Por que o Barry Landslide é um perigo sério

Procurar sinais de alerta sísmico em Barry Arm é particularmente importante porque o deslizamento ocorre em um ambiente muito instável. A encosta é íngreme e sustentada por rochas fracas e altamente fraturadas, tornando-a propensa ao colapso. Também perdeu um apoio importante do Glaciar Barry, que derreteu e recuou rapidamente ao longo do século passado.

“O deslizamento de Barry é particularmente preocupante”, explicou Davey, “pelo tamanho do deslizamento. “É uma massa grande e lenta – da ordem de 500 milhões de metros cúbicos – que vem se arrastando há décadas.”

“Se houver um colapso rápido, o material cairá diretamente no fiorde e isso poderá causar um tsunami com uma altura de onda potencialmente elevada”, acrescentou. “Barry Arm é frequentado por canoístas e navios de cruzeiro, e comunidades vizinhas como Whittier podem ser afetadas, portanto, compreender o risco é importante tanto do ponto de vista científico quanto de segurança pública”.

Classificando dados sísmicos para o ano

Devido a estes riscos, a área de deslizamento tem sido amplamente instrumentada desde 2020. O estudo de Davey e seus colegas é um dos primeiros a examinar a grande quantidade de dados sísmicos recolhidos por estes instrumentos.

Para este estudo, a equipe revisou manualmente registros contínuos de ondas sísmicas de um ano inteiro.
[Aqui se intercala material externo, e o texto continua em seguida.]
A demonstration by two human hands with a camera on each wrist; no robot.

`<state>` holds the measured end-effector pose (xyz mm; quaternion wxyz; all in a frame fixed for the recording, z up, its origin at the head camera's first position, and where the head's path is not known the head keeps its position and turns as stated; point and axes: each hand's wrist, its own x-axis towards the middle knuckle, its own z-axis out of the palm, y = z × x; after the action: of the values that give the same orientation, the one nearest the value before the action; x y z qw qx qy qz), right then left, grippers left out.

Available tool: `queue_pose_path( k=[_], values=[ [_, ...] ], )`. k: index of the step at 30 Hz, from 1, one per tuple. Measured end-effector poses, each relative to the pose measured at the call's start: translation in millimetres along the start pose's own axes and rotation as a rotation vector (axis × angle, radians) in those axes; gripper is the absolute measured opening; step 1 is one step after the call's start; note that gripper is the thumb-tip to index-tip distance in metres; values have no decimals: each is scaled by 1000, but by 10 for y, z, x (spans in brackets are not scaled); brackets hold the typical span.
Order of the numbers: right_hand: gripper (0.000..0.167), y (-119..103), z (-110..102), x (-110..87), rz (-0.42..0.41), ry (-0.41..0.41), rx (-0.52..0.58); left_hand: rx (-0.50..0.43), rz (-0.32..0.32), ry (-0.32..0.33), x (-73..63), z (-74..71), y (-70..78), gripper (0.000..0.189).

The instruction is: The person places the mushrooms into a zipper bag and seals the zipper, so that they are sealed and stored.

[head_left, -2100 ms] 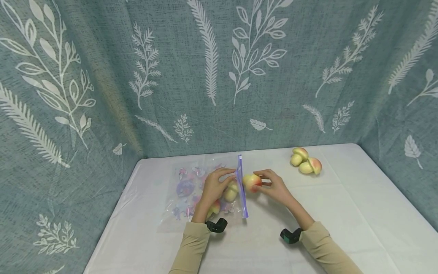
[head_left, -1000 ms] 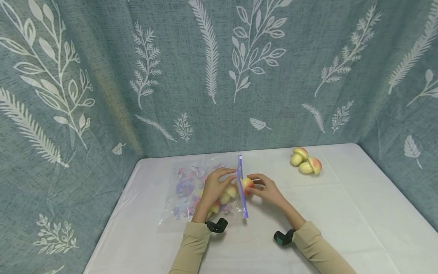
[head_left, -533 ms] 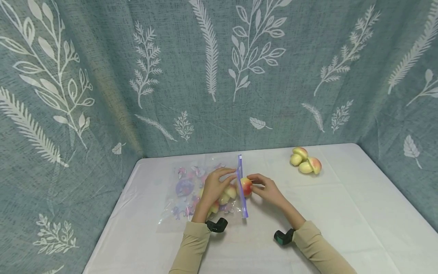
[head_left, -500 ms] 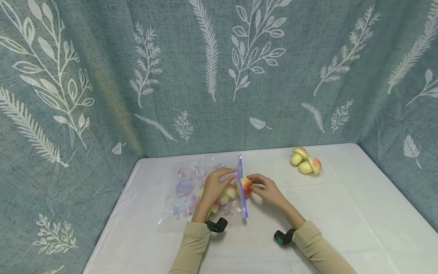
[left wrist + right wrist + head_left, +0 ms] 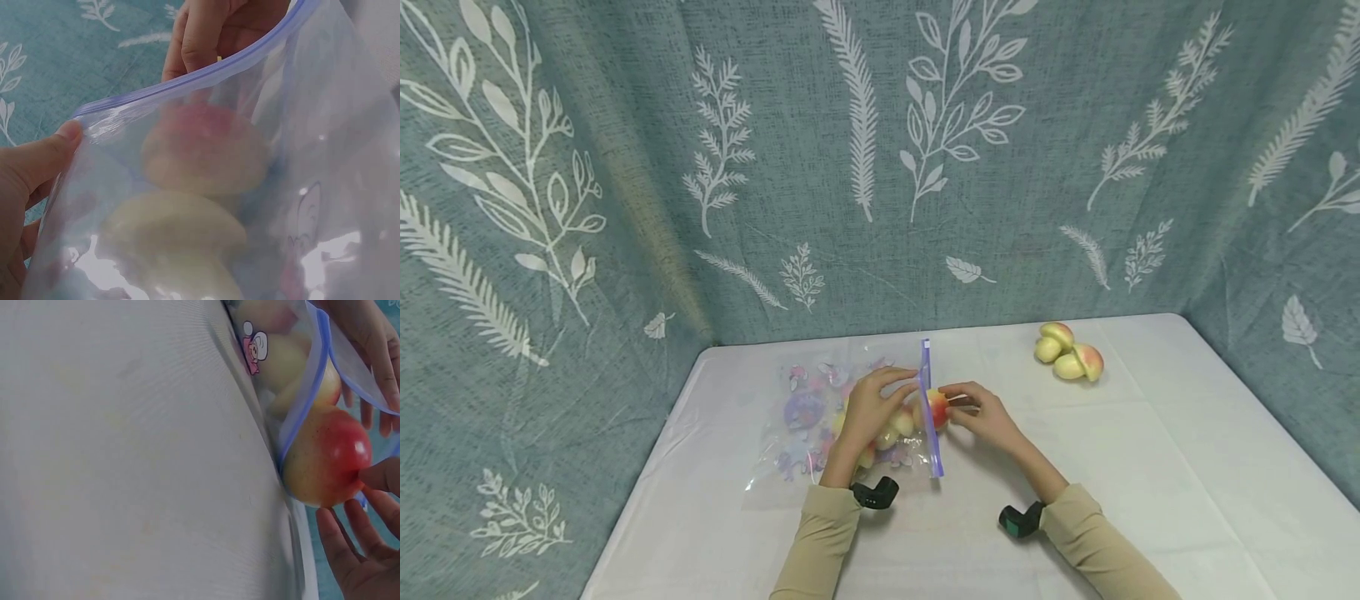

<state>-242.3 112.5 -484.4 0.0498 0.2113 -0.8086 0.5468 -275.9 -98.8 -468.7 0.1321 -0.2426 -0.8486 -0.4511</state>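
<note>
A clear zip bag [image 5: 805, 408] with printed figures lies flat, its purple zip edge [image 5: 935, 446] facing right. My left hand [image 5: 867, 408] holds the upper lip of the bag's mouth between thumb and fingers. At the mouth, a yellow toy mushroom [image 5: 328, 456] with a red-blushed cap is partly inside; its red end sticks out past the zip. My right hand [image 5: 985, 412] holds that end, thumb on the red cap and fingers round the side. Several more toy mushrooms [image 5: 175, 222] show through the film, some partly hidden by my left hand.
Two toy mushrooms [image 5: 1078, 363] lie together toward the back right of the white-covered table [image 5: 1120, 467]. A green patterned curtain [image 5: 865, 275] stands behind and at both sides. Each wrist carries a black camera [image 5: 876, 493].
The right hand has moved left, bringing the mushroom from outside the zip edge partly into the mouth. Mushrooms inside have shifted slightly left. The left hand keeps its place.
</note>
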Motion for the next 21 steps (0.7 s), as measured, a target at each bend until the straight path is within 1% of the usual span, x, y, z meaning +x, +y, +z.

Eles procuravam sinais que pudessem ajudar a determinar quando e onde um deslizamento de terra poderia ocorrer.

Essa abordagem prática permitiu que os pesquisadores reconhecessem uma ampla gama de sinais presentes nos dados. Estes incluíram vibrações de pequenos terremotos, movimento de geleiras, deformação de encostas e outras fontes de ruído sísmico de fundo.

“Precisávamos construir uma compreensão básica clara dos tipos de sinais que normalmente ocorrem nesta área, para que quaisquer sinais incomuns ou anteriormente não reconhecidos se destacassem. Ao gastar tempo com dados brutos, você treina seu olho para reconhecer o que é ‘normal’ antes de desenvolver ferramentas de classificação e algoritmos de detecção”, explicou Davey.

Padrões sazonais revelam o processo de congelamento e descongelamento

Depois de aprenderem a identificar eventos incomuns de pulso curto em registros sísmicos, os pesquisadores os compararam com dados meteorológicos e de precipitação. Eles também usaram radar terrestre para rastrear mudanças sutis no movimento das encostas. Essa combinação permitiu estudar quando e onde os sinais se originaram.

O momento, a localização e as características dos sinais indicaram eventos pequenos e delicados que ocorrem sazonalmente quando a água congela e descongela nas fendas da rocha.

“Sinais sísmicos semelhantes foram documentados em outros locais, embora não sejam amplamente divulgados”, disse Davey. Ela apontou para um estudo recente na Noruega que observou sinais comparáveis ​​perto de uma encosta de montanha instável, e “sugeriu que os seus sinais podem estar relacionados com processos de congelamento-degelo que actuam em fissuras na rocha”.

Para melhorar os sistemas de alerta precoce de deslizamentos de terra

O coautor Ezgi Karasösen disse que o Centro de Terremotos do Alasca está atualmente testando um sistema regional de detecção de deslizamentos de terra no local de deslizamentos de Barry. Segundo Karasozen, o sistema “nos alertará sobre quaisquer falhas de declive nesta área”.

“À medida que a investigação sismológica de deslizamentos de terra cresce, é cada vez mais reconhecido que o precursor da actividade sísmica – quando ocorre – pode ser uma importante fonte de alerta precoce”, disse Karasjosen. “Isso leva a investigações mais amplas, não apenas em Barry Arm, mas em outros locais no sul do Alasca onde existem perigos semelhantes”.